Luego del operativo llevado a cabo en el estado Bolívar con allanamientos de propiedades ha quedado comprobada la coincidencia de placeres entre la élite del régimen y los jefes de la banda. No hay mucha diferencia en los gustos excéntricos encontrados en una de las guaridas del Niño Guerrero y los caprichos exóticos de jefes del régimen. Saunas, discotecas, un pequeño zoológico, una arena para pelea de gallos (pasión compartida con Diosdado Cabello), todo blindado en una extensa red de cámaras de vigilancia, de manera que solo podían ingresar los invitados de los miembros de la banda, muchos de los cuales eran figuras del régimen, por supuesto.
En la continuación de mi escepticismo me gustaría desechar la idea de que el operativo recién ejecutado con tanto éxito termine en aquello donde parece cambiar todo, para no cambiar nada.
Porque al final, en Venezuela los grandes delincuentes, los violadores de los derechos humanos, los bandoleros sanguinarios son realmente quienes están en el poder. Así que no basta con bombardear una guarida, que bien gracias, pero en Venezuela hay que restablecer el estado de derecho.
Sin esa materia resuelta no vamos a avanzar y nuestro pueblo no tendrá paz.
En tanto el Tren de Aragua es importante terminar el trabajo, Me refiero a que sus cómplices civiles y militares que se han enriquecido durante más de 20 años deben responder ante la justicia.
Sabemos quiénes han protegido al Niño Guerrero. La mayoría controla hoy el poder en Venezuela. Y nada habrían hecho contra el Tren de Aragua de no haber intervenido Donald Trump.
Las actividades de esta banda criminal han sido múltiples y masivas, tanto, que se extendieron fuera de Venezuela. Y eso fue posible con complicidad interna. La banda del Niño Guerrero intentó reproducir fuera de nuestro territorio la red de delitos que, a partir de las cárceles, se extendió en una inmensa variedad de economías ilícitas, bajo el sello sanguinario que los hacía temibles. Así la red delictiva se fue expandiendo con la permisividad del régimen cuyos miembros en muchos casos, eran sus socios criminales.

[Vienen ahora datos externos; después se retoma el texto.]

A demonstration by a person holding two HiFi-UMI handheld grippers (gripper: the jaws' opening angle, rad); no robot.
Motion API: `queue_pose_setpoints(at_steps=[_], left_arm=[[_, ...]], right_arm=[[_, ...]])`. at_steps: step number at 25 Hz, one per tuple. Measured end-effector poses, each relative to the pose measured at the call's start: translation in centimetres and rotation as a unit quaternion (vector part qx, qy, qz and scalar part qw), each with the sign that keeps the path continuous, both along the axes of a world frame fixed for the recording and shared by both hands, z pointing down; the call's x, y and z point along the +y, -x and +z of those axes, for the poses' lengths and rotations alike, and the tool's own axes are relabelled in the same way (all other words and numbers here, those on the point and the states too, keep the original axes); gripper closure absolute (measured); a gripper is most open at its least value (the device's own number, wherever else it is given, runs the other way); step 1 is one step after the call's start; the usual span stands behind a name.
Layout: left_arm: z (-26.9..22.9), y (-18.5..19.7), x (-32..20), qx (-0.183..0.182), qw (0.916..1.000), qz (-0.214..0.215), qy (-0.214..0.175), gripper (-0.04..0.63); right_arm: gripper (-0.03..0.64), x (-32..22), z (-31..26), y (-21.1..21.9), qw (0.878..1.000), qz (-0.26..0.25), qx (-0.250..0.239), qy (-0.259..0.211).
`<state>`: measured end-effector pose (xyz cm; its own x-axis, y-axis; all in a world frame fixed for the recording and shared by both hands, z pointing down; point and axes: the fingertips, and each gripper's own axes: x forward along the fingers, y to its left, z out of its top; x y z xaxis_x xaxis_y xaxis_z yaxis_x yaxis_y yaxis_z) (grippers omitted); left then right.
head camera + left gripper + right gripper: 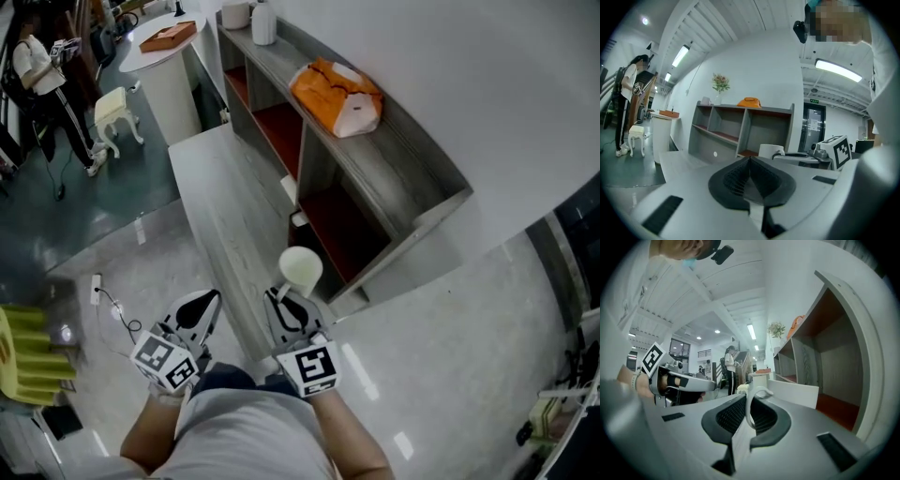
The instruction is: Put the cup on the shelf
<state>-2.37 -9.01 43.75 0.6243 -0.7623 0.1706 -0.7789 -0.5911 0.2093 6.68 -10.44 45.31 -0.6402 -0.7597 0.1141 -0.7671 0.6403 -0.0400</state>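
Observation:
A white cup (301,269) hangs in front of the lower right compartment of the grey shelf (384,159). My right gripper (286,300) is shut on the cup's handle (753,404), and the cup body (797,392) stands beyond the jaws in the right gripper view. To the left of it my left gripper (202,305) is shut with nothing between its jaws. In the left gripper view the cup (769,151) shows at the right, before the shelf (740,126).
An orange bag (337,94) lies on the shelf top, with white vessels (263,23) at its far end. A low grey platform (225,206) runs along the shelf front. A round white table (164,52), a stool (112,108) and a person (42,75) are far left.

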Motion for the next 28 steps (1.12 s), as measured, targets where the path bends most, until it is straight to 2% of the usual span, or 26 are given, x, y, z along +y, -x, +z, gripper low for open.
queue_pose_setpoints(at_steps=[7, 16, 28], left_arm=[[-0.9, -0.9, -1.8, 0.004, 1.0, -0.008, -0.002, 0.578], [-1.0, 1.0, -6.3, 0.005, 1.0, -0.001, -0.003, 0.578], [-0.5, 3.1, -11.6, 0.001, 0.9999, 0.011, 0.005, 0.578]], right_arm=[[0.583, -5.0, -1.4, -1.3, 0.999, 0.038, 0.001, -0.011], [0.582, -11.9, -2.3, -1.9, 0.994, 0.106, 0.021, -0.024], [0.581, -19.4, -1.0, -4.8, 0.982, 0.185, 0.038, -0.01]])
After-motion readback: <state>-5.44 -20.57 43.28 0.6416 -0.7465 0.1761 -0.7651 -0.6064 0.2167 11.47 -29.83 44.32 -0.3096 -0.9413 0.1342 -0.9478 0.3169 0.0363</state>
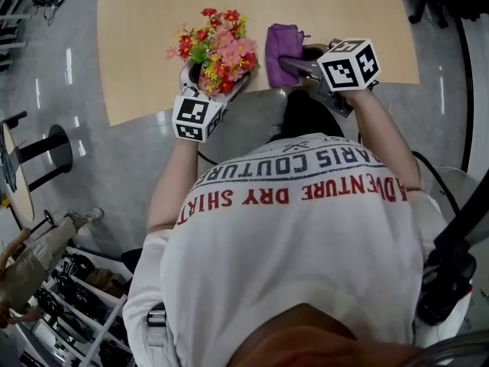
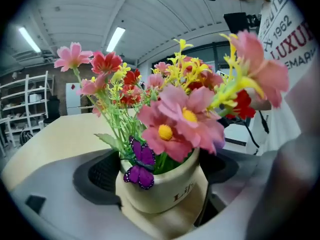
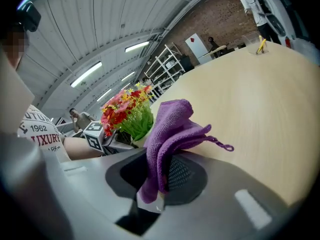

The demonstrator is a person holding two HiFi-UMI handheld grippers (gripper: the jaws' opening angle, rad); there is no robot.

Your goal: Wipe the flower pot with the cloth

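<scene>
Left gripper: my jaws stand wide, clamped on the flower pot between them, at the counter edge.
Right gripper: my jaws pinch the cloth, bunched above their tips.
Cloth and pot: apart.
Wiping: I judge none started.

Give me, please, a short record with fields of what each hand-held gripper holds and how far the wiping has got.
left hand-held gripper: shut on the cream flower pot, one jaw on each side
in the pot: pink, red and yellow flowers; purple butterfly at the rim
right hand-held gripper: shut on the purple cloth, bunched above the jaws
cloth and pot: apart, cloth beside the flowers
surface: wooden table
wiping: cloth not yet on the pot
</scene>
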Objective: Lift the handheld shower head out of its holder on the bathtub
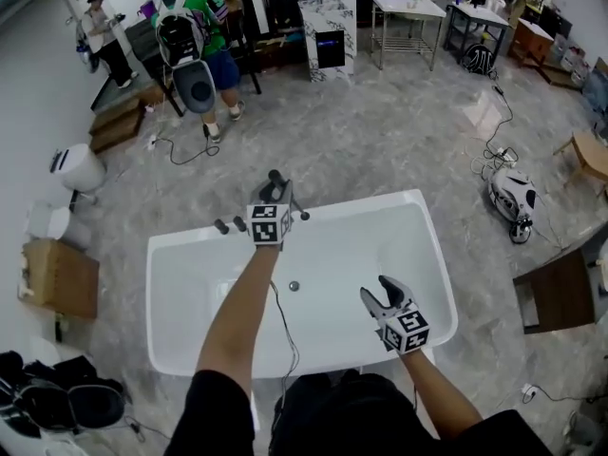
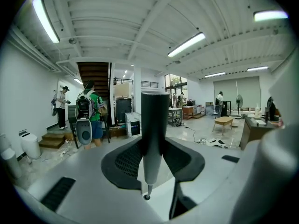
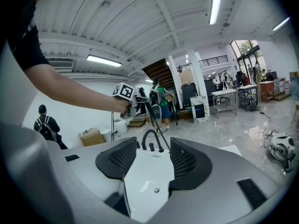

Contó la banda con la complicidad en ministerios como el de Servicio Penitenciario y de Justicia, lo que les permitía tener control judicial y de las cárceles, (qué y quién entra y sale). La Fuerza Armada también fue penetrada, así como las gobernaciones de Aragua y Bolívar (que parece estar en jaque) entre otras bajo sospecha de que operaban como sus sucursales.
Así se extendió el Tren de Aragua hasta convertirse, como atinadamente precisó Transparencia Venezuela, en la organización criminal venezolana más grande y poderosa, con estructura jerárquica, armas de guerra, más de 4 mil hombres y con presencia en múltiples estados y países.
La variedad de los delitos de esa banda se paseaba por la extorsión, el cobro de vacunas, sicariato, homicidios, secuestros, trata sexual, tráfico de migrantes, narcotráfico, tráfico de armas, robo de vehículos, minería ilegal, lavado de dinero y control carcelario.
Sin embargo, este no es el fin del Tren de Aragua. La organización no solo dependía del Niño Guerrero quien preventivamente había diversificado la organización con lugartenientes, células nacionales, franquicias internacionales y alianzas locales. Por lo tanto, la banda criminal, igual como ha operado el narcotráfico, continúa activa aún después de la eliminación del líder y de los anuncios victoriosos del gobierno, porque los operadores económicos continúan con vida.
La intervención reciente de Estados Unidos ha sido sin duda definitiva y se agradece. Pero el monstruo construido con intereses dentro de quienes hoy están en el poder no tiene interés en suspender su lucrativo negocio.